STAT 39000: Project 12 — Fall 2021

Motivation: Containers are a modern solution to packaging and shipping some sort of code in a reproducible and portable way. When dealing with R and Python code in industry, it is highly likely that you will eventually have a need to work with Docker, or some other container-based solution. It is best to learn the basics so the basic concepts aren’t completely foreign to you.

Context: This is the first project in a 2 project series where we learn about containers, and one of the most popular container-based solutions, Docker.

Scope: Docker, unix, Python

Learning Objectives
  • Understand the various components involved with containers: Dockerfile/build file, container image, container registry, etc.

  • Understand how to push and pull images to and from a container registry.

  • Understand the basic Dockerfile instructions.

  • Understand how to build a container image.

  • Understand how to run a container image.

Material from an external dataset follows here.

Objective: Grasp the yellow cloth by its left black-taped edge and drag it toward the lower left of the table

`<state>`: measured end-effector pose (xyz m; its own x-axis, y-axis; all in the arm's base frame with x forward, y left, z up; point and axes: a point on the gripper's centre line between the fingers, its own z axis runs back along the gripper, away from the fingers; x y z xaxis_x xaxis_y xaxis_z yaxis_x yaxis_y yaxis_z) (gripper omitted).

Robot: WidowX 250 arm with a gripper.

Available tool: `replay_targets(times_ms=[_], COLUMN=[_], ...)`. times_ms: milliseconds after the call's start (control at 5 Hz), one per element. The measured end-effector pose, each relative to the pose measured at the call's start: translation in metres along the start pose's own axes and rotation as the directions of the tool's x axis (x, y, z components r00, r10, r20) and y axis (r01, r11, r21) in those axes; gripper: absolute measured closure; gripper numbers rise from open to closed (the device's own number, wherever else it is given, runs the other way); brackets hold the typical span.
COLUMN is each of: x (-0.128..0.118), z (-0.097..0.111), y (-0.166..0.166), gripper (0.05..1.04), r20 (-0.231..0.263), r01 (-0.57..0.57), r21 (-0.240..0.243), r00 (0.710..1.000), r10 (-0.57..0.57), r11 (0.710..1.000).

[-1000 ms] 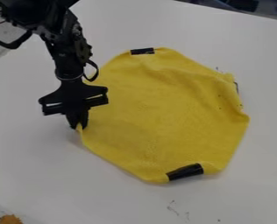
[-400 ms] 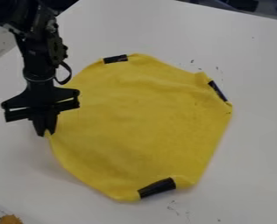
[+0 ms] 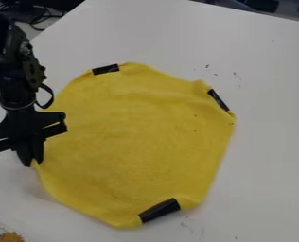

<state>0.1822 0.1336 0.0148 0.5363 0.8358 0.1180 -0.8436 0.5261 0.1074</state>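
hand (image 3: 30, 163): at the left, pinching edge of the cloth (image 3: 133, 142)
cloth: yellow, on the worktop (image 3: 269, 142), with black strips (image 3: 160, 211)

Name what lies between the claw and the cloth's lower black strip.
In the camera view, only yellow cloth lies between the claw and the lower black strip; the claw pinches the cloth's left edge.

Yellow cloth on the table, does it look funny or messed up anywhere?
A bit. The yellow cloth has crooked edges, so it isn't a neat shape, and black patches at its top left, right and bottom. Its left edge is pinched in the gripper. The white table has little dark marks too.
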Motion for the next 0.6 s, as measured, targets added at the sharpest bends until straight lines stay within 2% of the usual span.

Make sure to read about, and use the template found here, and the important information about projects submissions here.

Questions

Question 1

First thing first. Please read this fantastic article for a great introduction to containers. Afterwards, please review the content we have available here.

In this project, we have a special challenge. Brown does not have Docker installed. This is due to a variety of reasons. Brown does have a tool called Singularity installed, however, it is different enough from more common containerization tools, that it does not make sense to learn for your first "container" experience.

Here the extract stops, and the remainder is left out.